((
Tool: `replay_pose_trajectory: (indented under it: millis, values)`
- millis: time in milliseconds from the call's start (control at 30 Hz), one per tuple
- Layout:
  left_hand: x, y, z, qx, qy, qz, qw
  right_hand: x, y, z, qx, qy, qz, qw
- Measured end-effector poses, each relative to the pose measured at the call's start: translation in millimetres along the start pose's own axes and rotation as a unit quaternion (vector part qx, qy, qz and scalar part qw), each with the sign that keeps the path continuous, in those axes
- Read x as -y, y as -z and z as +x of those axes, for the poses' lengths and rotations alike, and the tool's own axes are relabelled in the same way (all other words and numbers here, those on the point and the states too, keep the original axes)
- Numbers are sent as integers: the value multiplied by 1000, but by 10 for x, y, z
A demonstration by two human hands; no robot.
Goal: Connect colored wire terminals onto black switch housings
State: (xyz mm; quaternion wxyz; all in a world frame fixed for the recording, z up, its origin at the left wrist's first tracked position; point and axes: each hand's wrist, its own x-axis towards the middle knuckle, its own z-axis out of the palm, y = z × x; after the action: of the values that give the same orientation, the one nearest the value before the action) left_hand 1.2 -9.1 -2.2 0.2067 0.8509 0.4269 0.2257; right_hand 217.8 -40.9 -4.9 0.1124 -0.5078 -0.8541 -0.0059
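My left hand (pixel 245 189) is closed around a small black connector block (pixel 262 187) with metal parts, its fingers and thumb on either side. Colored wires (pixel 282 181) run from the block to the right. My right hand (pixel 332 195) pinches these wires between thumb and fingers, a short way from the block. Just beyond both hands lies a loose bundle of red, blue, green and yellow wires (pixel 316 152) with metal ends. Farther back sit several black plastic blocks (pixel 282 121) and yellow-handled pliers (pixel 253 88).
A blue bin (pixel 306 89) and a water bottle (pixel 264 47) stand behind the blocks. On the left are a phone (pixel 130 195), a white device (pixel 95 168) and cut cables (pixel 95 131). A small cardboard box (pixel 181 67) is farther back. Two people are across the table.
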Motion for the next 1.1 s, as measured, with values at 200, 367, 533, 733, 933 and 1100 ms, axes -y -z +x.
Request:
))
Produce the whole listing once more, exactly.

▶ Response to this exercise:
Tool: `replay_pose_trajectory: (indented under it: millis, values)`
- millis: time in milliseconds from the call's start (control at 30 Hz), one per tuple
- Layout:
  left_hand: x, y, z, qx, qy, qz, qw
  right_hand: x, y, z, qx, qy, qz, qw
- Measured end-effector poses, each relative to the pose measured at the call's start: translation in millimetres along the start pose's own axes and rotation as a unit quaternion (vector part qx, qy, qz and scalar part qw), each with the sign that keeps the path continuous, in those axes
- Read x as -y, y as -z and z as +x of those axes, for the poses' lengths and rotations alike, and the tool's own axes are relabelled in the same way (all other words and numbers here, those on the point and the states too, keep the original axes)
- Numbers are sent as integers: the value multiplied by 1000, but by 10 for x, y, z
A demonstration by two human hands; no robot.
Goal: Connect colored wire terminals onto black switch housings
State: (xyz mm; quaternion wxyz; all in a world frame fixed for the recording, z up, its origin at the left wrist's first tracked position; point and axes: each hand's wrist, its own x-axis towards the middle knuckle, its own z-axis out of the palm, y = z × x; after the action: of the values that give the same orientation, the one nearest the value before the action) left_hand 1.2 -9.1 -2.2 0.2067 0.8509 0.4269 0.2257; right_hand 217.8 -40.9 -4.9 0.1124 -0.5078 -0.8541 -0.0059
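My left hand (pixel 245 189) is closed around a small black connector block (pixel 262 187) with metal parts, its fingers and thumb on either side. Colored wires (pixel 282 181) run from the block to the right. My right hand (pixel 332 195) pinches these wires between thumb and fingers, a short way from the block. Just beyond both hands lies a loose bundle of red, blue, green and yellow wires (pixel 316 152) with metal ends. Farther back sit several black plastic blocks (pixel 282 121) and yellow-handled pliers (pixel 253 88).
A blue bin (pixel 306 89) and a water bottle (pixel 264 47) stand behind the blocks. On the left are a phone (pixel 130 195), a white device (pixel 95 168) and cut cables (pixel 95 131). A small cardboard box (pixel 181 67) is farther back. Two people are across the table.
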Motion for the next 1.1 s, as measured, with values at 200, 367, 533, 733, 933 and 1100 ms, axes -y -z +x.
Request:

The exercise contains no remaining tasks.